What needs to be done> Set down the material again. Keep every line exactly as it is.

Dataset excerpt>
*** Block opens ***

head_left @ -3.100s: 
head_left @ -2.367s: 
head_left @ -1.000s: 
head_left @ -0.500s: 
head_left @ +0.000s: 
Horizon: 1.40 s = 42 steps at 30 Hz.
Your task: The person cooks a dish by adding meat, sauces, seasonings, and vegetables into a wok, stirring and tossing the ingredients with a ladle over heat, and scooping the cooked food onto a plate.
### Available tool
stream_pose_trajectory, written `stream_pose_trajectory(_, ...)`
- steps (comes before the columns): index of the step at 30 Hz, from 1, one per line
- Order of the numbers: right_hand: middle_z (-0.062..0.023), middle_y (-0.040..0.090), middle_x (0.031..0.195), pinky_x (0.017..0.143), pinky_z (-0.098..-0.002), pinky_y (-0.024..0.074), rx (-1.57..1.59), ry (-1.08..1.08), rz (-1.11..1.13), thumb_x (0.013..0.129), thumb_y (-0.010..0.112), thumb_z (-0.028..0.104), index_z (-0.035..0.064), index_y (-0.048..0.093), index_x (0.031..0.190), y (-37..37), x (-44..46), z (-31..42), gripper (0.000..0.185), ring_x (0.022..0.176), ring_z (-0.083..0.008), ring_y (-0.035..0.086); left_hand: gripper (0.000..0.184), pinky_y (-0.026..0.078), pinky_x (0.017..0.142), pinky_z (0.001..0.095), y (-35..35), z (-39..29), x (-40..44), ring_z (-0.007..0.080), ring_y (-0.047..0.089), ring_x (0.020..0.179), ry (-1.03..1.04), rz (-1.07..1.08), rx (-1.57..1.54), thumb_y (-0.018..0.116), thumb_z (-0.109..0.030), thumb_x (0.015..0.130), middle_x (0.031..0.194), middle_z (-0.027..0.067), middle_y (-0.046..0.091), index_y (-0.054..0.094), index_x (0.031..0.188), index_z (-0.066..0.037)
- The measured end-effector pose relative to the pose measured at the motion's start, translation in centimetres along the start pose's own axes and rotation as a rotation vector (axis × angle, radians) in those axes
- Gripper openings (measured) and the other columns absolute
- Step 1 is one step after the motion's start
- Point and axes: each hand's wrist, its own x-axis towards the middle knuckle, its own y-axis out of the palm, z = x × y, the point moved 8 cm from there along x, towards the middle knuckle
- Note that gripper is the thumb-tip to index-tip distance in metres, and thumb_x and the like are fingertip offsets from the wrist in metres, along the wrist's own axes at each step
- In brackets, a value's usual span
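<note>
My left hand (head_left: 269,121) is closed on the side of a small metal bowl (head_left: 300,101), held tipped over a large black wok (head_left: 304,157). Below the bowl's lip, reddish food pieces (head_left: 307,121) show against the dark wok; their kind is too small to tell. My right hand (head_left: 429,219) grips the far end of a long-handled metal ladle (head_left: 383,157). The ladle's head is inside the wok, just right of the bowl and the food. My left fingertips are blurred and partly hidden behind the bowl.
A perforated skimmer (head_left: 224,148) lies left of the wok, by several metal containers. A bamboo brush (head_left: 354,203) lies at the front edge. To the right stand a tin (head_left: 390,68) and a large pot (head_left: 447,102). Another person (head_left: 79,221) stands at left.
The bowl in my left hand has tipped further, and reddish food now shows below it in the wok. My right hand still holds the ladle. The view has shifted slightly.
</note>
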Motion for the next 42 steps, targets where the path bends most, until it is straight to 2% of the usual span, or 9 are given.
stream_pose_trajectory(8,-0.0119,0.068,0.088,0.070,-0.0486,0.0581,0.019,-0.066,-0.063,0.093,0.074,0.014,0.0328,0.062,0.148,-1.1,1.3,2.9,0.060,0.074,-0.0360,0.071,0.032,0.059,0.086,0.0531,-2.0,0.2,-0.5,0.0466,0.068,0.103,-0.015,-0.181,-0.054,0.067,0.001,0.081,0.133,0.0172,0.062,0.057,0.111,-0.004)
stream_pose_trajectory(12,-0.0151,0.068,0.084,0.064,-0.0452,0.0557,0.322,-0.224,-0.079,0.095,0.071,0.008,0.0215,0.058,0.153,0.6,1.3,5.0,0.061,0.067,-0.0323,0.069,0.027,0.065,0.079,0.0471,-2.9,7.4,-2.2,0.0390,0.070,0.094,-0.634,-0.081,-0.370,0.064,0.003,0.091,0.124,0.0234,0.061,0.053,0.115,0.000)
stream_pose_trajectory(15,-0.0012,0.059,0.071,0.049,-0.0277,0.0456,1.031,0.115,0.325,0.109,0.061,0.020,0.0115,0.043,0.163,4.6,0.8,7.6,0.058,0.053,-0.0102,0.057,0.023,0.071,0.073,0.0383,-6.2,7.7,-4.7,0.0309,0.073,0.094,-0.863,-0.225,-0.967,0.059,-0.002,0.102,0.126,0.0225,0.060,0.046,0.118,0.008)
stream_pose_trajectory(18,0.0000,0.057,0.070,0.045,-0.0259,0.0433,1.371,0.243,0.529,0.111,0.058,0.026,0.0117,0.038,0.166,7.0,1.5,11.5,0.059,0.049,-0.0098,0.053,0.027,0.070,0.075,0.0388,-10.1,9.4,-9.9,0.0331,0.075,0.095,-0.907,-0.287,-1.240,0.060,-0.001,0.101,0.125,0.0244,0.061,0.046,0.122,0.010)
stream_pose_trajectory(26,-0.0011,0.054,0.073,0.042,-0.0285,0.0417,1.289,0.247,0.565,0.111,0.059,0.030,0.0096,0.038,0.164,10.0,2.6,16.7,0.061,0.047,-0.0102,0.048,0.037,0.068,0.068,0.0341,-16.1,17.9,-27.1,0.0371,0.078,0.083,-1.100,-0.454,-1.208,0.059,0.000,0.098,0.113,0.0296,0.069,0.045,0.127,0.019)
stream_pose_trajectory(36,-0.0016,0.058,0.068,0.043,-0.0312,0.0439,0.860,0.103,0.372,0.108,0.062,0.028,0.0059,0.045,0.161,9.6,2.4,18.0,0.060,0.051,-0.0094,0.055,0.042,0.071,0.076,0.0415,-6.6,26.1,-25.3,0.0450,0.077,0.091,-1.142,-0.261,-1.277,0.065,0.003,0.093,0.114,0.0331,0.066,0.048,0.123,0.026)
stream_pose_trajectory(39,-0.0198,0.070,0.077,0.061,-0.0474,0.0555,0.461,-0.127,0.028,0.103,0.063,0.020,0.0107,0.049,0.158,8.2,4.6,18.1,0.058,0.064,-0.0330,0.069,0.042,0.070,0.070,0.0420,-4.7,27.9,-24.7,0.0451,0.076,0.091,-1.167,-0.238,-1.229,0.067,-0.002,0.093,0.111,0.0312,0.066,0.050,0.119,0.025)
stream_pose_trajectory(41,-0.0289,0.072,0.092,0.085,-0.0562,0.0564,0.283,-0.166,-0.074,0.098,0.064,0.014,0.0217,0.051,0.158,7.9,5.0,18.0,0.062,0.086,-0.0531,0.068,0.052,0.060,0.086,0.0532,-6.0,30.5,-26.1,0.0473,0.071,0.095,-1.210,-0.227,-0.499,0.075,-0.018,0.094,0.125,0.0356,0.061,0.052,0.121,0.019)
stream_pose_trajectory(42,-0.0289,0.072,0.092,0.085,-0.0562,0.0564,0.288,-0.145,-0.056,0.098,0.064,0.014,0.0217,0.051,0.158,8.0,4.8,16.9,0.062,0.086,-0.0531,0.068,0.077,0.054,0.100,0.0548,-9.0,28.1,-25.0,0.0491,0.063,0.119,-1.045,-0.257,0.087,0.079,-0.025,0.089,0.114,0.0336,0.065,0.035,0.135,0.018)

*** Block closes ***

Your solution>
head_left @ -3.100s: 
head_left @ -2.367s: 
head_left @ -1.000s: 
head_left @ -0.500s: 
head_left @ +0.000s: 
Horizon: 1.40 s = 42 steps at 30 Hz.
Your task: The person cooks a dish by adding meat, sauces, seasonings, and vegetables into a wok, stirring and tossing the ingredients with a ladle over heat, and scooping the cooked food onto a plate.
### Available tool
stream_pose_trajectory, written `stream_pose_trajectory(_, ...)`
- steps (comes before the columns): index of the step at 30 Hz, from 1, one per line
- Order of the numbers: right_hand: middle_z (-0.062..0.023), middle_y (-0.040..0.090), middle_x (0.031..0.195), pinky_x (0.017..0.143), pinky_z (-0.098..-0.002), pinky_y (-0.024..0.074), rx (-1.57..1.59), ry (-1.08..1.08), rz (-1.11..1.13), thumb_x (0.013..0.129), thumb_y (-0.010..0.112), thumb_z (-0.028..0.104), index_z (-0.035..0.064), index_y (-0.048..0.093), index_x (0.031..0.190), y (-37..37), x (-44..46), z (-31..42), gripper (0.000..0.185), ring_x (0.022..0.176), ring_z (-0.083..0.008), ring_y (-0.035..0.086); left_hand: gripper (0.000..0.184), pinky_y (-0.026..0.078), pinky_x (0.017..0.142), pinky_z (0.001..0.095), y (-35..35), z (-39..29), x (-40..44), ring_z (-0.007..0.080), ring_y (-0.047..0.089), ring_x (0.020..0.179), ry (-1.03..1.04), rz (-1.07..1.08), rx (-1.57..1.54), thumb_y (-0.018..0.116), thumb_z (-0.109..0.030), thumb_x (0.015..0.130), middle_x (0.031..0.194), middle_z (-0.027..0.067), middle_y (-0.046..0.091), index_y (-0.054..0.094), index_x (0.031..0.188), index_z (-0.066..0.037)
- The measured end-effector pose relative to the pose measured at the motion's start, translation in centimetres along the start pose's own axes and rotation as a rotation vector (axis × angle, radians) in those axes
- Gripper openings (measured) and the other columns absolute
- Step 1 is one step after the motion's start
- Point and axes: each hand's wrist, its own x-axis towards the middle knuckle, its own y-axis out of the palm, z = x × y, the point moved 8 cm from there along x, towards the middle knuckle
- Note that gripper is the thumb-tip to index-tip distance in metres, and thumb_x and the like are fingertip offsets from the wrist in metres, along the wrist's own axes at each step
- In brackets, a value's usual span
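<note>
My left hand (head_left: 269,121) is closed on the side of a small metal bowl (head_left: 300,101), held tipped over a large black wok (head_left: 304,157). Below the bowl's lip, reddish food pieces (head_left: 307,121) show against the dark wok; their kind is too small to tell. My right hand (head_left: 429,219) grips the far end of a long-handled metal ladle (head_left: 383,157). The ladle's head is inside the wok, just right of the bowl and the food. My left fingertips are blurred and partly hidden behind the bowl.
A perforated skimmer (head_left: 224,148) lies left of the wok, by several metal containers. A bamboo brush (head_left: 354,203) lies at the front edge. To the right stand a tin (head_left: 390,68) and a large pot (head_left: 447,102). Another person (head_left: 79,221) stands at left.
The bowl in my left hand has tipped further, and reddish food now shows below it in the wok. My right hand still holds the ladle. The view has shifted slightly.
</note>
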Motion for the next 42 steps, targets where the path bends most, until it is straight to 2% of the usual span, or 9 are given.
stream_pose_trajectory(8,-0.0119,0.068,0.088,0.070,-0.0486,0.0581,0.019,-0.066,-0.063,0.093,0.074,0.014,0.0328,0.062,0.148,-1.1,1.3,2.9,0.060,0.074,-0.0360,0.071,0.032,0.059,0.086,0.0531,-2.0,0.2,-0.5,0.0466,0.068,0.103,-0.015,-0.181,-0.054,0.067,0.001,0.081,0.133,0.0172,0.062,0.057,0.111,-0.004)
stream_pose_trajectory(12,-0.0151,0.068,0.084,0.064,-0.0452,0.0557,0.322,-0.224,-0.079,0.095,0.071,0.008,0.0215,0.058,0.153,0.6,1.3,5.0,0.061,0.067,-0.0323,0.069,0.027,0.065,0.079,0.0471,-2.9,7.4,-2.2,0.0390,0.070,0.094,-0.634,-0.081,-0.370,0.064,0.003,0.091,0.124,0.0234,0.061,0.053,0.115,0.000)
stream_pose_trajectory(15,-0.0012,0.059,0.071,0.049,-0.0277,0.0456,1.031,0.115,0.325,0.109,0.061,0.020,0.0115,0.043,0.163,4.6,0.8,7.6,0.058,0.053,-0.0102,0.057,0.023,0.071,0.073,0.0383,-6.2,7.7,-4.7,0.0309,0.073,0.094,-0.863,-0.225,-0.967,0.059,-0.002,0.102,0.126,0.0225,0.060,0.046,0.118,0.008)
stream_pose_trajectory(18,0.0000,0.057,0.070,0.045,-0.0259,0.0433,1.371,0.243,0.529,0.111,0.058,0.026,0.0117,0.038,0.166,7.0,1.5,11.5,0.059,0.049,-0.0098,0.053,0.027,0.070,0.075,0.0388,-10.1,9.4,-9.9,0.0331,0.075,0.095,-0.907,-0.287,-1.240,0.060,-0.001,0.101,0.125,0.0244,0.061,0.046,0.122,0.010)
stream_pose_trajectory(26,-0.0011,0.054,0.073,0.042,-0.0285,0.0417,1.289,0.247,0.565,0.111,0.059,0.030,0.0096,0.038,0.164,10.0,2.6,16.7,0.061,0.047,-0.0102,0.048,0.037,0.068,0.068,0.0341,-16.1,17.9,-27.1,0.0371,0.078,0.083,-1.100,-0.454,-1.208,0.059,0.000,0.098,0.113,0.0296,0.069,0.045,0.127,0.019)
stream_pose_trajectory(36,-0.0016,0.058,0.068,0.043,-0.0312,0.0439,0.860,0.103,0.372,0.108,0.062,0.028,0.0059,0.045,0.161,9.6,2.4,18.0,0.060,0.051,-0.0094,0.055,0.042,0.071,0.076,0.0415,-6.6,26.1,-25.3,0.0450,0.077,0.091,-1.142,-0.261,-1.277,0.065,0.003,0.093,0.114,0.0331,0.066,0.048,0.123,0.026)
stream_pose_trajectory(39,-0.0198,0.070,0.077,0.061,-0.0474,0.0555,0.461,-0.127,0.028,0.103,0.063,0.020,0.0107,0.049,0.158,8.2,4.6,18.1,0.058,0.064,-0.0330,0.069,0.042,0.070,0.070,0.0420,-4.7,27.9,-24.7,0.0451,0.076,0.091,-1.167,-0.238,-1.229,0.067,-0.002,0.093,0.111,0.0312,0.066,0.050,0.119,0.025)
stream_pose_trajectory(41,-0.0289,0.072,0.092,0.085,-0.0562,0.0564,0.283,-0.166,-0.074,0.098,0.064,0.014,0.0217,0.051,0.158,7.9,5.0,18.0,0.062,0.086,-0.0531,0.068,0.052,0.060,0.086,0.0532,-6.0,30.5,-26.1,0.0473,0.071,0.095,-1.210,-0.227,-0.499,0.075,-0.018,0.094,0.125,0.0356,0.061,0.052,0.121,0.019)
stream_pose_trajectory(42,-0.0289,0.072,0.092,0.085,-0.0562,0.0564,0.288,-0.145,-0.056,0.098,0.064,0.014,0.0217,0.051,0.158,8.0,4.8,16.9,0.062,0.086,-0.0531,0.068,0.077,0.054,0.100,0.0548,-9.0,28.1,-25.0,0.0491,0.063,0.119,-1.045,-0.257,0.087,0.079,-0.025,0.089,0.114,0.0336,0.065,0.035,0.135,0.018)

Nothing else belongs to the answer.